### TASK BRIEF:
Filter the material, keeping only lines with the word "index".

### DATA BELOW:
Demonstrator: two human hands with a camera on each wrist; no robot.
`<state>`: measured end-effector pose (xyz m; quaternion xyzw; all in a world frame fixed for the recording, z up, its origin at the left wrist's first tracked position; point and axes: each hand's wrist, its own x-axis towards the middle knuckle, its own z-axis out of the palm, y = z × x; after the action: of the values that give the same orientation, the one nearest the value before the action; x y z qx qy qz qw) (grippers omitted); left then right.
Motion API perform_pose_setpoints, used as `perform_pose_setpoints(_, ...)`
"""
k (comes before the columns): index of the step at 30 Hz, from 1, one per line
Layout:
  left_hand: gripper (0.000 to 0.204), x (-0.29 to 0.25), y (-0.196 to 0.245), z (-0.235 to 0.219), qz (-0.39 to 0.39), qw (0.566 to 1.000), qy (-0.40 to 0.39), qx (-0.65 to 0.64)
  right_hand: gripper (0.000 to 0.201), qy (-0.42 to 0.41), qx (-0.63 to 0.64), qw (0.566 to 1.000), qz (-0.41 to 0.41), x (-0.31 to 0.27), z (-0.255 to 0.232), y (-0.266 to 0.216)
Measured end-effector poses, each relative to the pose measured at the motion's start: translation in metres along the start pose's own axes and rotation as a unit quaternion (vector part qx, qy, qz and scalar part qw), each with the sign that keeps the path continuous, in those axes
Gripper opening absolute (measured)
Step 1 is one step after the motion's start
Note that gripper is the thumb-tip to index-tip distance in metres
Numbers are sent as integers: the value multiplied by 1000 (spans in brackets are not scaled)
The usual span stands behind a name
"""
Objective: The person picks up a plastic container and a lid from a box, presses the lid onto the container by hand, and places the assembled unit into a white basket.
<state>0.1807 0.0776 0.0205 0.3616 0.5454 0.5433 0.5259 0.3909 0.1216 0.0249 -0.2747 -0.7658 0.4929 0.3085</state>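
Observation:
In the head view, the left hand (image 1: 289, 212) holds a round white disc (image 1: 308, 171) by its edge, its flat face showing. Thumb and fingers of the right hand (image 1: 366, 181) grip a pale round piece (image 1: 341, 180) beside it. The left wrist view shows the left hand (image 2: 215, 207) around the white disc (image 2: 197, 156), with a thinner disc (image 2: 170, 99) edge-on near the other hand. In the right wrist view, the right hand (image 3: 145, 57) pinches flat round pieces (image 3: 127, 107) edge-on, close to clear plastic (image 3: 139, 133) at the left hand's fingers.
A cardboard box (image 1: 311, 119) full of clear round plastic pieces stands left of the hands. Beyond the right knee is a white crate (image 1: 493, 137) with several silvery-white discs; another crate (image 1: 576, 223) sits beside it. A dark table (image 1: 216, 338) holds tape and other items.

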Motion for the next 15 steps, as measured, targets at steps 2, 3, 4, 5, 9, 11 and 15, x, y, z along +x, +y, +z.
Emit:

### OUTPUT FOR THIS EXERCISE:
k (comes before the columns): index of the step at 30 Hz, from 1, one per line
Note that gripper is the thumb-tip to index-tip distance in metres

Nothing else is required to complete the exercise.